The giant California finance management software company Intuit has gobbled up a small Boston startup focused on helping ease the check-out purchasing process on mobile phones, AisleBuyer. While the price has not been released to the public, we can get some sort of idea regarding the value of the deal by looking at the total venture or investor funding the Boston startup has rounded up. It has been in existence since 2009 and since then raised $11 million dollars both in the form of direct investment capital as well as debt financing. The startup developed technology that lets consumers scan a product barcode from a store using their phone. The consumers then access reviews, ratings, and other information regarding the product. If the consumer wants to, he or she can pay for the product being viewed using a credit card. No need to stand in line at the store’s cash register.
AisleBuyer has scored some measure of small success with its technology. In 2010, it secured a partnership with small local Boston kids products retail chain Magic Beans. After that, the company announced its partnership with the Springfield-based Big Y Supermarkets chain.

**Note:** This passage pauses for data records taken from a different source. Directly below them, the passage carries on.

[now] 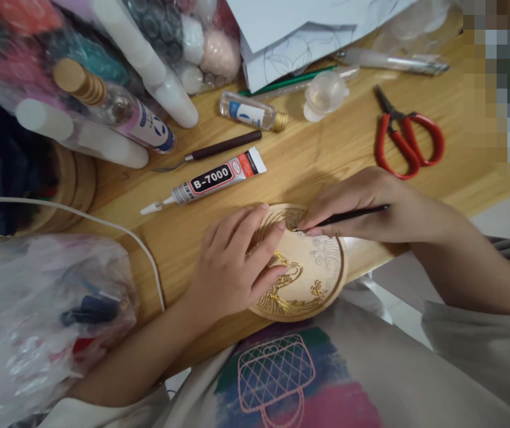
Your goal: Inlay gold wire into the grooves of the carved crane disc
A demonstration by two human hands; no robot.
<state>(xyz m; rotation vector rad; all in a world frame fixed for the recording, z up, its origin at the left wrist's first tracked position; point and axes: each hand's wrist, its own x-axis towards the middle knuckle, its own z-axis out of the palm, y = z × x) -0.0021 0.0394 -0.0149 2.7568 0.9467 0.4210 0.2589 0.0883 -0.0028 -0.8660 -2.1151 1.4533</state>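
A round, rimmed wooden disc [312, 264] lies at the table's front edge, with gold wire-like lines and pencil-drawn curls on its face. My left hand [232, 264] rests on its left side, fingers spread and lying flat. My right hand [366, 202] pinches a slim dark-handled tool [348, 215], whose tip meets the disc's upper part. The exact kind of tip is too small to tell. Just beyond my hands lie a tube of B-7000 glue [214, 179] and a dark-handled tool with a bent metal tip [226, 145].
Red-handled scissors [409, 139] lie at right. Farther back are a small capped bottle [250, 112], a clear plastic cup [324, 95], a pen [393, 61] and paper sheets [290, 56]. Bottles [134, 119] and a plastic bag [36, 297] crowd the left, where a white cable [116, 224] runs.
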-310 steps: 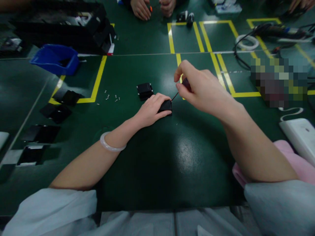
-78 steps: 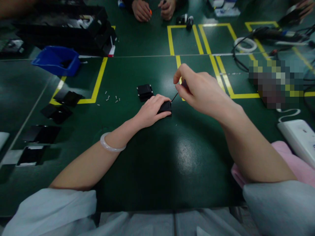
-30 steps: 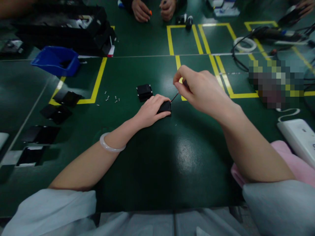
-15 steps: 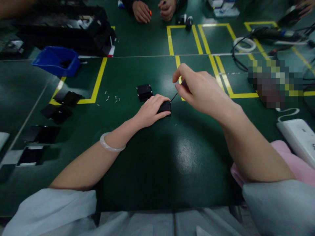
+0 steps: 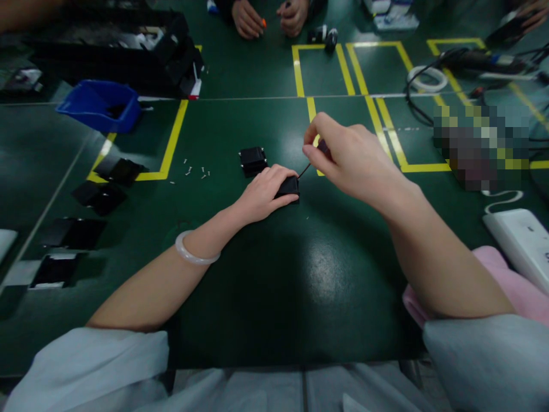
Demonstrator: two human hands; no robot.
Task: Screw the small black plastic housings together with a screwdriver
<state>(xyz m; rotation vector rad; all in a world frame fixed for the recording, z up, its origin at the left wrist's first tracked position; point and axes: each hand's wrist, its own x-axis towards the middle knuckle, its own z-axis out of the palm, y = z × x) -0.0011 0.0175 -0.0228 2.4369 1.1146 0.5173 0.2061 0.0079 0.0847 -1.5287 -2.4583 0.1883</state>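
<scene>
My left hand (image 5: 266, 193) is closed around a small black rectangular case (image 5: 290, 186) and holds it down on the green table (image 5: 257, 274). Its thumb lies along the near side, the fingers over the top and far side. Pinched in my right hand (image 5: 338, 151) is a screwdriver (image 5: 304, 170), whose thin dark shaft slants down to the case's far right corner. Most of its handle is hidden in my fingers. Just beyond my left hand lies a second black case (image 5: 253, 159) with bright metal bits at its corners. Several small screws (image 5: 203, 170) are scattered left of it.
A blue bin (image 5: 100, 106) and several black parts (image 5: 98, 196) are on the left, with a large black tray (image 5: 111, 51) behind. Cables and a white power strip (image 5: 521, 237) lie right, beside pink cloth (image 5: 493, 274). Across the table are another person's hands (image 5: 270, 18).
My right-hand fingers have shifted slightly around the screwdriver handle. The left hand and the case stay in place; the whole view has moved very slightly.
</scene>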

Ever since the Big Y deal, AisleBuyer’s been quiet on the business development front.
AisleBuyer’s relationship with Intuit dates back to October of 2011. The company’s CEO spoke after the head of Intuit’s Payment Solutions business unit. This was where AisleBuyer got on the radar of Intuit. Things, apparently, proceeded smoothly after this bit of synergy. Things picked up when the companies did a quiet test pilot program early in 2012 with a few Intuit clients. The pilot explored how AisleBuyer’s technology could work with a range of Intuit applications. Apparently, the relationship began more as a technology partnership instead of an outright acquisition play. However, according to the CEO of AisleBuyer, the more the two companies worked together they both realized they could achieve more if the companies were more tightly integrated into one company. The vision for the partnership for a point of sale mobile synergy for small businesses soon turned into discussions about acquisition.